> Exercise prompt: No pictures in the copy, please: retype all the records exactly.

BEGIN Given information

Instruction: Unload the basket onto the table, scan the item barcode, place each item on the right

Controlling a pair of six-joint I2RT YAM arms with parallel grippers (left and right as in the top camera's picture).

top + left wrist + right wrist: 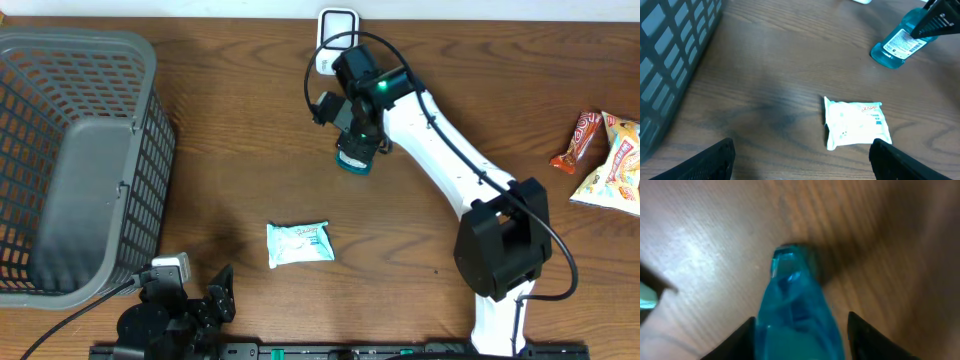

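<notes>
straddling blue bottle (900,44) w/ right gripper (800,327), fingers either side, tilted, just below scanner (338,25); can't tell if clamped. left gripper (802,150) spread wide, empty, near white packet (856,124).

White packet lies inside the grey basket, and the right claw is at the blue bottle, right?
No. The overhead view shows the white packet on the table, outside the grey basket. The right claw is at the blue bottle.
</notes>
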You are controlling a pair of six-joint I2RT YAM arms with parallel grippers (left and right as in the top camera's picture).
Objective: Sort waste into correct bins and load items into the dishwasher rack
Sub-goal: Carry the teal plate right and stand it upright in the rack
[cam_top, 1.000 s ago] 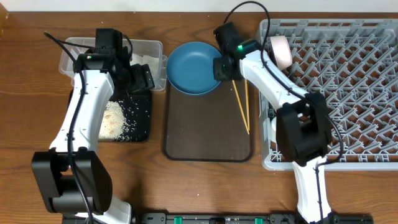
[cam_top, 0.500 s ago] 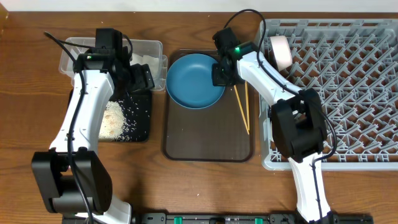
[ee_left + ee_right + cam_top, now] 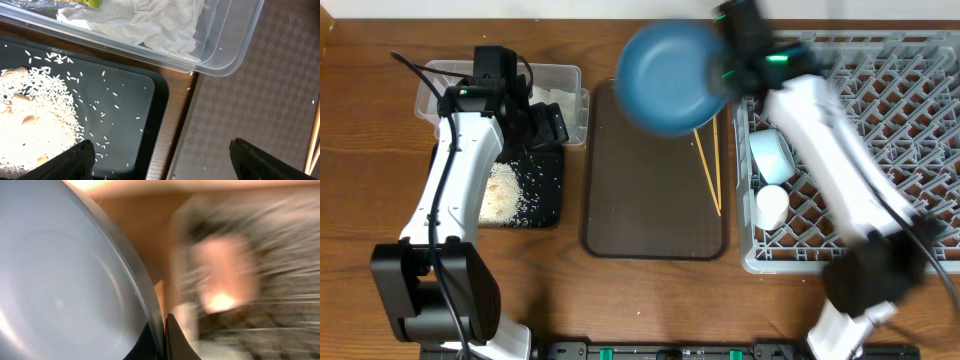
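Note:
My right gripper [image 3: 722,76] is shut on the rim of the large dark-blue bowl [image 3: 668,78] and holds it in the air over the far end of the brown tray, blurred by motion. The right wrist view shows the rim pinched between my fingers [image 3: 163,336]. Two wooden chopsticks [image 3: 710,168] lie on the brown tray. The grey rack [image 3: 890,150] holds a light-blue bowl [image 3: 770,155] and a white cup [image 3: 771,207]. My left gripper [image 3: 160,167] is open and empty over the black tray's right edge [image 3: 159,115]. Rice [image 3: 35,115] lies on it. Tissue [image 3: 150,25] and wrapper [image 3: 75,2] are in the clear tub [image 3: 235,45].
The brown serving tray [image 3: 650,215] lies between the black tray [image 3: 548,195] and the rack. The clear tub [image 3: 570,80] stands behind the black tray. A blurred cream shape [image 3: 225,275] shows in the right wrist view.
My right arm has lifted the dark-blue bowl off the brown tray and swung it up and toward the rack, moving fast. The left arm has not moved.

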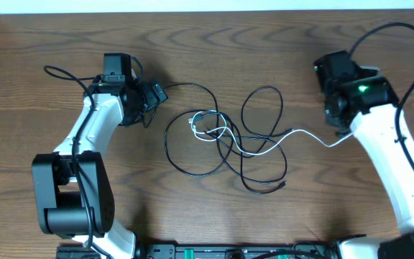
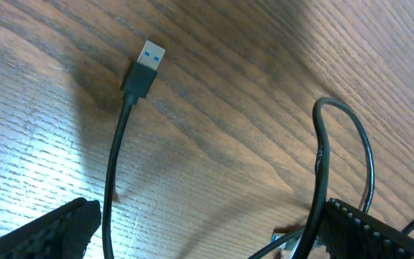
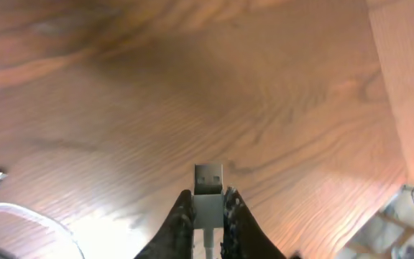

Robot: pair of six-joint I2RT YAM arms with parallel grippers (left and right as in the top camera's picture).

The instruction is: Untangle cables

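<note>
A tangle of thin black cables (image 1: 225,155) lies mid-table, with a white cable (image 1: 264,149) looped through it. The white cable runs right to my right gripper (image 1: 340,128). In the right wrist view that gripper (image 3: 208,198) is shut on the white cable's plug (image 3: 208,181), whose metal end pokes out above the fingertips. My left gripper (image 1: 154,95) is at the tangle's upper left. In the left wrist view it (image 2: 207,237) stands wide open over a black cable (image 2: 113,165) ending in a blue-tipped USB plug (image 2: 144,68); the cable passes near the left finger (image 2: 45,232), not gripped.
A thicker black wire (image 2: 365,144) arcs beside the left gripper's right finger (image 2: 383,234). Another arm wire (image 1: 397,32) loops above the right arm near the table's right edge. The table's far edge (image 1: 207,13) meets a white wall.
</note>
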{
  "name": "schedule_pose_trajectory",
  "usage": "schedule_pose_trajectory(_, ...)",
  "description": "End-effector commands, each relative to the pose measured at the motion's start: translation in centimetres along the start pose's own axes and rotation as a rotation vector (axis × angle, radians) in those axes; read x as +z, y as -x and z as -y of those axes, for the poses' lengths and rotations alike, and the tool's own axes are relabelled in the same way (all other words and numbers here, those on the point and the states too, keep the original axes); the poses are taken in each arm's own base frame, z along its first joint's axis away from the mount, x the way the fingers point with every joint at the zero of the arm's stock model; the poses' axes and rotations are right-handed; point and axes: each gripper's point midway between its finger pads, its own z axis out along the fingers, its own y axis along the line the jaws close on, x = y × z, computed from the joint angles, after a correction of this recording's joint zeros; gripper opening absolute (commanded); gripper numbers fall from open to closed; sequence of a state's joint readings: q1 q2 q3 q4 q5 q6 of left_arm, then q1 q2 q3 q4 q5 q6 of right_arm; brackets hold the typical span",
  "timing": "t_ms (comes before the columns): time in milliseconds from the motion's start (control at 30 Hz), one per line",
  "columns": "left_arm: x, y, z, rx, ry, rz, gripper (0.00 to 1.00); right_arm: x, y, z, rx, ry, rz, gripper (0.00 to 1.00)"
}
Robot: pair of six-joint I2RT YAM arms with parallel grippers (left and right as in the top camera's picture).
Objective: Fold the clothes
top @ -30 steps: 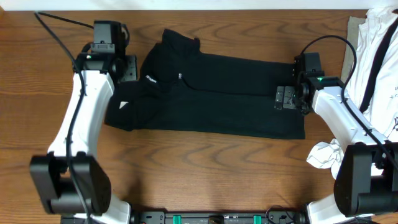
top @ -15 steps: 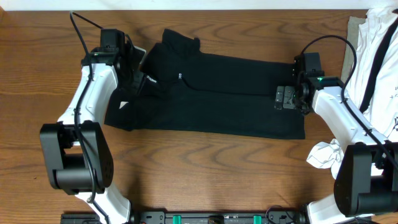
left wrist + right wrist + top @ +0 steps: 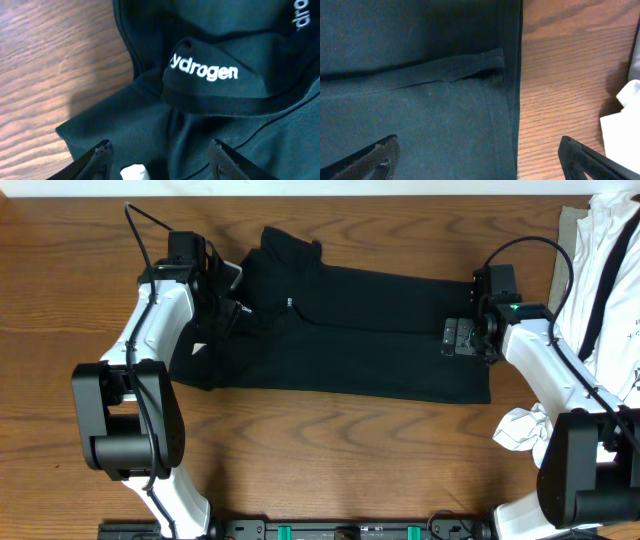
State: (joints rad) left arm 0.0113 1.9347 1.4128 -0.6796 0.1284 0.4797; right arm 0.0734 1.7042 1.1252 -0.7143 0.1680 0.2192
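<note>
**Black garment half-folded, both grippers poised over its ends**

Overhead first: the clothes [image 3: 350, 340] lie across the middle of the table [image 3: 330, 460] as a long dark band, collar toward the upper left of the frame and bottom edge toward the right. The left gripper [image 3: 225, 295] hovers over the collar end and the right gripper [image 3: 455, 338] over the opposite end. A heap of white garments [image 3: 610, 280] sits at the far right edge, well apart from the action.

Over to the left wrist view: the jaws are spread, one fingertip at the lower left and one at the lower right, with nothing pinched between them. Below them is black cloth, a folded flap with white lettering [image 3: 202, 72] at centre frame and a small white tag [image 3: 134, 173] at the bottom edge. Bare wood fills the upper left.

Right wrist view now: these jaws are spread wide and hold nothing. The garment fills the left of the frame, its hem [image 3: 420, 80] running across, and its edge meets the wood at right.

The verdict: the sides look tucked in already, giving a narrow strip. Closing on the cloth and bringing one end over the other appears to be what is left.
</note>
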Motion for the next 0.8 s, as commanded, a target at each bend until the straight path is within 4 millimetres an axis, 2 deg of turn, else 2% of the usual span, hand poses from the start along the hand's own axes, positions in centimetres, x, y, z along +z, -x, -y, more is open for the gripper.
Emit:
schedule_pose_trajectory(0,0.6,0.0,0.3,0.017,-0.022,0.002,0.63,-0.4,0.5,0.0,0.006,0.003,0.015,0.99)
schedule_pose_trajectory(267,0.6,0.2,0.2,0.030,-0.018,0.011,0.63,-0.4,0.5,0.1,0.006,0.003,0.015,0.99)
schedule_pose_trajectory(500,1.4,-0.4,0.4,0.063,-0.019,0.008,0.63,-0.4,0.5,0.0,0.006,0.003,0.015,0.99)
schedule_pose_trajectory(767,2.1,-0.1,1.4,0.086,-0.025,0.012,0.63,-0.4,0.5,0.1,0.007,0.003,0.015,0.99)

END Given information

> Written response:
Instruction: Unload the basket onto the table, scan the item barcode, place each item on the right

Controlling a pair of six-joint I2RT YAM arms with parallel grippers (left and right as in the top camera's picture).

top + left wrist + right wrist: 

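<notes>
straddling blue bottle (900,44) w/ right gripper (800,327), fingers either side, tilted, just below scanner (338,25); can't tell if clamped. left gripper (802,150) spread wide, empty, near white packet (856,124).

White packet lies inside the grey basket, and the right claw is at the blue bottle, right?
No. The overhead view shows the white packet on the table, outside the grey basket. The right claw is at the blue bottle.
</notes>
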You are controlling a pair of six-joint I2RT YAM arms with parallel grippers (left and right as in the top camera's picture).
Objective: Sort waste into correct bins and load items into the dishwasher rack
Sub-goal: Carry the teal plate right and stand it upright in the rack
[cam_top, 1.000 s ago] 
[cam_top, 0.500 s ago] 
[ee_left + ee_right + cam_top, now] 
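Note:
My right gripper [image 3: 722,76] is shut on the rim of the large dark-blue bowl [image 3: 668,78] and holds it in the air over the far end of the brown tray, blurred by motion. The right wrist view shows the rim pinched between my fingers [image 3: 163,336]. Two wooden chopsticks [image 3: 710,168] lie on the brown tray. The grey rack [image 3: 890,150] holds a light-blue bowl [image 3: 770,155] and a white cup [image 3: 771,207]. My left gripper [image 3: 160,167] is open and empty over the black tray's right edge [image 3: 159,115]. Rice [image 3: 35,115] lies on it. Tissue [image 3: 150,25] and wrapper [image 3: 75,2] are in the clear tub [image 3: 235,45].
The brown serving tray [image 3: 650,215] lies between the black tray [image 3: 548,195] and the rack. The clear tub [image 3: 570,80] stands behind the black tray. A blurred cream shape [image 3: 225,275] shows in the right wrist view.
My right arm has lifted the dark-blue bowl off the brown tray and swung it up and toward the rack, moving fast. The left arm has not moved.
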

Robot: pair of six-joint I2RT YAM arms with parallel grippers (left and right as in the top camera's picture).

The instruction is: Untangle cables

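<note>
A tangle of thin black cables (image 1: 225,155) lies mid-table, with a white cable (image 1: 264,149) looped through it. The white cable runs right to my right gripper (image 1: 340,128). In the right wrist view that gripper (image 3: 208,198) is shut on the white cable's plug (image 3: 208,181), whose metal end pokes out above the fingertips. My left gripper (image 1: 154,95) is at the tangle's upper left. In the left wrist view it (image 2: 207,237) stands wide open over a black cable (image 2: 113,165) ending in a blue-tipped USB plug (image 2: 144,68); the cable passes near the left finger (image 2: 45,232), not gripped.
A thicker black wire (image 2: 365,144) arcs beside the left gripper's right finger (image 2: 383,234). Another arm wire (image 1: 397,32) loops above the right arm near the table's right edge. The table's far edge (image 1: 207,13) meets a white wall.
</note>
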{
  "name": "schedule_pose_trajectory",
  "usage": "schedule_pose_trajectory(_, ...)",
  "description": "End-effector commands, each relative to the pose measured at the motion's start: translation in centimetres along the start pose's own axes and rotation as a rotation vector (axis × angle, radians) in those axes; read x as +z, y as -x and z as -y of those axes, for the poses' lengths and rotations alike, and the tool's own axes are relabelled in the same way (all other words and numbers here, those on the point and the states too, keep the original axes); the poses are taken in each arm's own base frame, z along its first joint's axis away from the mount, x the way the fingers point with every joint at the zero of the arm's stock model; the poses' axes and rotations are right-handed; point and axes: each gripper's point midway between its finger pads, its own z axis out along the fingers, its own y axis along the line the jaws close on, x = y × z, computed from the joint angles, after a correction of this recording's joint zeros; gripper opening absolute (commanded); gripper numbers fall from open to closed; sequence of a state's joint readings: q1 q2 q3 q4 q5 q6 of left_arm, then q1 q2 q3 q4 q5 q6 of right_arm; brackets hold the typical span",
  "timing": "t_ms (comes before the columns): time in milliseconds from the motion's start (control at 30 Hz), one per line",
  "columns": "left_arm: x, y, z, rx, ry, rz, gripper (0.00 to 1.00); right_arm: x, y, z, rx, ry, rz, gripper (0.00 to 1.00)"
}
Robot: pair of six-joint I2RT YAM arms with parallel grippers (left and right as in the top camera's picture).
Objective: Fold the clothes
top @ -30 steps: 
top @ -15 steps: 
left wrist + right wrist + top @ +0 steps: 
State: (joints rad) left arm 0.0113 1.9347 1.4128 -0.6796 0.1284 0.4797; right arm 0.0734 1.7042 1.1252 -0.7143 0.1680 0.2192
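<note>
**Black garment half-folded, both grippers poised over its ends**

Overhead first: the clothes [image 3: 350, 340] lie across the middle of the table [image 3: 330, 460] as a long dark band, collar toward the upper left of the frame and bottom edge toward the right. The left gripper [image 3: 225, 295] hovers over the collar end and the right gripper [image 3: 455, 338] over the opposite end. A heap of white garments [image 3: 610, 280] sits at the far right edge, well apart from the action.

Over to the left wrist view: the jaws are spread, one fingertip at the lower left and one at the lower right, with nothing pinched between them. Below them is black cloth, a folded flap with white lettering [image 3: 202, 72] at centre frame and a small white tag [image 3: 134, 173] at the bottom edge. Bare wood fills the upper left.

Right wrist view now: these jaws are spread wide and hold nothing. The garment fills the left of the frame, its hem [image 3: 420, 80] running across, and its edge meets the wood at right.

The verdict: the sides look tucked in already, giving a narrow strip. Closing on the cloth and bringing one end over the other appears to be what is left.
</note>
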Motion for the next 0.8 s, as commanded, a target at each bend until the straight path is within 4 millimetres an axis, 2 deg of turn, else 2% of the usual span, hand poses from the start along the hand's own axes, positions in centimetres, x, y, z along +z, -x, -y, more is open for the gripper.
Emit:
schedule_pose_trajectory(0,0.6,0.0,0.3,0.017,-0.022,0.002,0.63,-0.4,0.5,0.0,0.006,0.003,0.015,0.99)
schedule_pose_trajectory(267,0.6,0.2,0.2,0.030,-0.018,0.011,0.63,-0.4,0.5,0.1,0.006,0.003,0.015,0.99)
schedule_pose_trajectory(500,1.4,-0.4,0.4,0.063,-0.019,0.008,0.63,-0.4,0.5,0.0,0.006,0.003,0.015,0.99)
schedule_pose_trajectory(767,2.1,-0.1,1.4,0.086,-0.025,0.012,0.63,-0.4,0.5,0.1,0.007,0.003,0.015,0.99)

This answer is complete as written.